Home > Literature > Fatal Frost > Page 8
Fatal Frost Page 8

by Henry James


  ‘Granted, but you’ve certainly got a number on your payroll – Clarke and Myles were speaking to one young girl only yesterday, just before Clarke got stabbed in your car park.’ Frost reached for another cigarette.

  ‘Now wait a minute,’ Baskin said hastily, ‘that has absolutely nothing to do with me.’

  ‘Did I say it did?’ Frost replied quickly. ‘However, you know the press – if that hack Sandy Lane gets hold of it, it certainly won’t do your business any good. I can see the headlines now: “Copper Stabbed in Massage Parlour Car Park”. Copper. If the plod aren’t safe, then who is?’

  Baskin’s face was hardening but Frost continued to push.

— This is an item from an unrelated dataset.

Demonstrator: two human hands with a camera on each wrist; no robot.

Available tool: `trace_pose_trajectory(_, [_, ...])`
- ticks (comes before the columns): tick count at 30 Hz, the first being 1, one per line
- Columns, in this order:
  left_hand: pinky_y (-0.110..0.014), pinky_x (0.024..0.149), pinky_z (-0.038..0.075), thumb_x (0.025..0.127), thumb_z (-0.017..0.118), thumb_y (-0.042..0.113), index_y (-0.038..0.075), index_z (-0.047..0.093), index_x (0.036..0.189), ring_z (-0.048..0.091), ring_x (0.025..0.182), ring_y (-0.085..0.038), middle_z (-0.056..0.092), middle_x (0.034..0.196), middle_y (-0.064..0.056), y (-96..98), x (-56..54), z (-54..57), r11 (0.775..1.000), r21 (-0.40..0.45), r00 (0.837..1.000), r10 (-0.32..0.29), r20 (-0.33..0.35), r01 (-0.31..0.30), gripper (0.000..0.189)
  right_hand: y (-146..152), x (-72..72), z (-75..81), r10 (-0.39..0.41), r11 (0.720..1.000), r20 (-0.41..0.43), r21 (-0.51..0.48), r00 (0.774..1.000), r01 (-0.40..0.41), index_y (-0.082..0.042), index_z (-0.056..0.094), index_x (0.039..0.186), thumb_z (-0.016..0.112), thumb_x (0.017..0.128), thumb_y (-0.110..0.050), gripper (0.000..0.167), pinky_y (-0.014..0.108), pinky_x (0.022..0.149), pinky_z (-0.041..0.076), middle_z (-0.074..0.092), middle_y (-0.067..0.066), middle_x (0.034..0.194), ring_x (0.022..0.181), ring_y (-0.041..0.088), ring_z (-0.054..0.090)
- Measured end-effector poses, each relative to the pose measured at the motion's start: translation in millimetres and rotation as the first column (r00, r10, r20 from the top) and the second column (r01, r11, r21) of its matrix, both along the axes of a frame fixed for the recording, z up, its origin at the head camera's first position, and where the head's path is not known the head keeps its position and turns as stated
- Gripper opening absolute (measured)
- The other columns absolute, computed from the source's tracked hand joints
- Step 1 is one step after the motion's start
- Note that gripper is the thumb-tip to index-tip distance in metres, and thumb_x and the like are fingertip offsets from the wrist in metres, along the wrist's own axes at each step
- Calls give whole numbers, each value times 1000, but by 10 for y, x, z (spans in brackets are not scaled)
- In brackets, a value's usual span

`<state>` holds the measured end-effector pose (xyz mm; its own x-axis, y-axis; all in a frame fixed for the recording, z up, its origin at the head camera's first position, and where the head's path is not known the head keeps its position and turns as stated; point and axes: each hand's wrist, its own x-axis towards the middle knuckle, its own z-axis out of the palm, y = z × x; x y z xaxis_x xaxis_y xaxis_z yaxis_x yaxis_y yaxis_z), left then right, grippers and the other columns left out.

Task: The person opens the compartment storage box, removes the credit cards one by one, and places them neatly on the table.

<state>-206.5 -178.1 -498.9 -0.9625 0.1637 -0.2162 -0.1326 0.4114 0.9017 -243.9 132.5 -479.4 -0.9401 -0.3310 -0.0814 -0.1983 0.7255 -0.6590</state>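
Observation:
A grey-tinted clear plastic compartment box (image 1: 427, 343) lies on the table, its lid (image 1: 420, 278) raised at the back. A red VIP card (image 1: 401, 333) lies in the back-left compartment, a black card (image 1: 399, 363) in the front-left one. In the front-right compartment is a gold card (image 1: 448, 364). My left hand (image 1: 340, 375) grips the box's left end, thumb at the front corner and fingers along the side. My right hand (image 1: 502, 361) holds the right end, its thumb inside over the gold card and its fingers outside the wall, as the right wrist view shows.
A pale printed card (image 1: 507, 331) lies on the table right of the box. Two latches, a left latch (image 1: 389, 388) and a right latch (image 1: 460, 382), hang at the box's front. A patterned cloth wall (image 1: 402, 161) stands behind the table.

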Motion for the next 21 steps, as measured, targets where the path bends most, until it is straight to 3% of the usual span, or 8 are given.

  ‘Something tells me he works for you. I don’t care what he was doing in London, or what he does for you, I’m only interested in what he might have seen on the train on Saturday night.’ Frost noticed Baskin’s features relaxing as soon as he realized that he and his operations were not under scrutiny. He didn’t give a toss about his employees, that much was certain.

  ‘I see, I see. I think Mark’s the lad you’re after,’ he said finally. ‘He went up to the West End on Saturday to Chinatown to see his grandma. But I couldn’t tell you where he is now.’

  ‘Mark?’ Frost said, surprised. ‘Doesn’t sound very Chinese to me.’

  ‘So what?’ Baskin smiled. ‘Not prejudiced, are you, Mr Frost?’

  ‘He doesn’t seem all that bad,’ Waters said as they got in the car. Compared with some exchanges he’d witnessed, he felt the one between Frost and the corpulent gangster had practically verged on the friendly. The Cortina juddered, jolting him in the back. ‘Jesus,’ he muttered under his breath.

  ‘Sticky gearbox,’ Frost grumbled. ‘Do you have to smoke that thing in here?’

  Waters wound down the window rapidly; cigar smoke and the smell of hot vinyl that had filled the car was gradually replaced with fresh air. ‘Why did you say I was with the Vice Squad?’

  ‘It beats saying you’re part of some poncey government experiment, or whatever it is. Besides, Harry has been shunting more porn videos than you can shake a stick at. Doesn’t hurt to make him sweat a bit.’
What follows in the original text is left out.